First, I’m sincerely sorry that that quote was triggering for your eco-anxiety. I don’t regret posting the quote, because it seems to have resonated with a lot of people, but I am sorry that it had a negative impact on you.

I really appreciate you sending this ask: I think it’s an important thing to talk about (also I apologize that this is gonna be a long response).

To answer your question: No, I definitely do not think that human society or life on Earth is inevitably doomed within centuries. You can read more about my thoughts on that here.

Spodek Keimowitz’s article was centered around the story of her fighting (and beating!) cancer, and how she managed to endure the pain of her treatment even when a permanent victory was not guaranteed. I don’t agree with everything she said in the full article, but I do agree with her thoughts about how to continue finding hope and meaning even in impermanence.

When it comes to discussions on climate anxiety and despair, I think there needs to be space to meet some people where they are with all kinds of hope, including short-term hope.

Because there are people who can’t bring themselves to believe that large-scale human society will manage to continue more than another couple of centuries. Or there are usually hopeful people who stumble into doubt and wonder, “what is the point of trying it we might eventually fail?”

And the answer is that there is never a point at which it makes sense to stop fighting. Even in the worst possible scenario, there is never a point when we should stop trying to buy time for ourselves and our descendants.

There is also never a point at which life ceases to have meaning. I could die tomorrow; that does not mean that me, now, today, holding my son or watering my plants or kissing my wife does not have meaning.

When I was in my early twenties I came very, very close to dying. It was completely unexpected, in a way no one could have possibly anticipated or prevented. It changed my perspective on a lot of things, one being the prevailing belief that something must be permanent or long-lasting to be important and meaningful.

Everything ends. But a doctor’s work is not pointless just because every one of her patients will die someday.

It takes all kinds of hope to keep people going. On some days, big hope. Hope for centuries of future humans living in prosperity, hope that endangered species claw their way back to healthy populations, hope that all our magnificent ecosystems are preserved for the awe and learning of future generations.

And on some days, on the rough days, little hope. Hope for another year of health and safety, for another day with the people I love, for another hour to watch the sunlight on the leaves in the backyard, for another minute to exist in this strange, beautiful world.
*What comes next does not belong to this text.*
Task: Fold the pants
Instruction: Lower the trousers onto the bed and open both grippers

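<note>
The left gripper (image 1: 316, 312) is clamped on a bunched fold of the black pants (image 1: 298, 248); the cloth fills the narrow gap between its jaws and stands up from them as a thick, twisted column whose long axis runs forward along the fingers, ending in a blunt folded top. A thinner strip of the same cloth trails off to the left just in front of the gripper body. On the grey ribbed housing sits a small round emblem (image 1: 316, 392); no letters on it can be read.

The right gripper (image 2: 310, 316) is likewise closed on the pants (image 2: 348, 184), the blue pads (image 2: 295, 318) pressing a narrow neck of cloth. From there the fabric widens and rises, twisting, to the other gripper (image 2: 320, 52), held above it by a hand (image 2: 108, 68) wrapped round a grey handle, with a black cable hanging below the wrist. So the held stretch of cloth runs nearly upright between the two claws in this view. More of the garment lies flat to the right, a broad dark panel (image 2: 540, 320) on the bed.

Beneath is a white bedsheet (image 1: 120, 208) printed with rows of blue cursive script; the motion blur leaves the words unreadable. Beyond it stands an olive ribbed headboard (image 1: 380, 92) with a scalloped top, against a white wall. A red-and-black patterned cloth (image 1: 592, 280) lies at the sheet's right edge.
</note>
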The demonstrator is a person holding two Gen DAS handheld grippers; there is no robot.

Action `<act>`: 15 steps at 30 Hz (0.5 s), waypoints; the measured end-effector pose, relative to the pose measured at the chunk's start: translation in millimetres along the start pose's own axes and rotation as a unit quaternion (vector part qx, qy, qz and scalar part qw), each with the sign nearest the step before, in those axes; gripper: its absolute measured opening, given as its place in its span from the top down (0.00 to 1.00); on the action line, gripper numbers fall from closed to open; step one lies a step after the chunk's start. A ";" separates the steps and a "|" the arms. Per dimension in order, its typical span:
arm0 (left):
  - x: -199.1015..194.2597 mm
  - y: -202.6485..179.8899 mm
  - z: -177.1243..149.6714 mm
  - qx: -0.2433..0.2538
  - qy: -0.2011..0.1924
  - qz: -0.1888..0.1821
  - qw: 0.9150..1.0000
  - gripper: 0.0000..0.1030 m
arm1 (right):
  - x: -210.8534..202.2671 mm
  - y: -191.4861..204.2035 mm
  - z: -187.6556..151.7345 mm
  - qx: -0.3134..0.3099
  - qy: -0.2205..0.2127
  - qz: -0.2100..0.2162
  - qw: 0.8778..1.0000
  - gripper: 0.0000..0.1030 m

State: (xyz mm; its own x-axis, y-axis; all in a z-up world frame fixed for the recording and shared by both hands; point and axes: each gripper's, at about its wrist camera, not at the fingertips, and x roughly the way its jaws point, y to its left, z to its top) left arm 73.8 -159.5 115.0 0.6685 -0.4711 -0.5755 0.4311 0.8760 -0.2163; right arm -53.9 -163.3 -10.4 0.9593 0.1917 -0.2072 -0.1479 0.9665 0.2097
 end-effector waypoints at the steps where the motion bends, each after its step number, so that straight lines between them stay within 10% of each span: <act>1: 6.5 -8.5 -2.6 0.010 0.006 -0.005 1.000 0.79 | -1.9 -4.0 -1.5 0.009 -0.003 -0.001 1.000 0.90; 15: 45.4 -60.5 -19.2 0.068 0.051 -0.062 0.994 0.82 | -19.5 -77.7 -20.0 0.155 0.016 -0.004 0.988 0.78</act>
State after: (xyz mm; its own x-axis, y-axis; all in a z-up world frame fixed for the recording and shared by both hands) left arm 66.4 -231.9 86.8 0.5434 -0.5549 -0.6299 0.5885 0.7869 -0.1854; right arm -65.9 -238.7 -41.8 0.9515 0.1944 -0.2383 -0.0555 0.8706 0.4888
If someone is not in a place to find big hope, little hope will do in a pinch.

For me, that is what the quote encapsulates. That is what I grappled with when I was forced to stare my own death in the face at the ripe old age of 23. Temporary does not mean meaningless, temporary does not mean failure. Sometimes you have to take the hope one decade, one year, one day at a time.

Maybe this is something that only makes sense to me, or maybe I still didn’t find the right words to express it. But to me, there is hope in that quote; there is an affirmation that there can be hope and meaning in every moment, even when a permanent victory is not guaranteed. Perhaps a delicate, tenuous kind of hope, but hope all the same. And I want to acknowledge that kind of hope too, because that’s the kind of hope that some people need.

Just to be explicitly clear, I’m not disagreeing with your interpretation of the quote and article--how it impacted you is completely valid regardless of what I thought of it. I just wanted to elaborate on my own interpretation and why I feel it has a place on this hope-promoting blog.

I hope you have a great day, and thanks again for your question!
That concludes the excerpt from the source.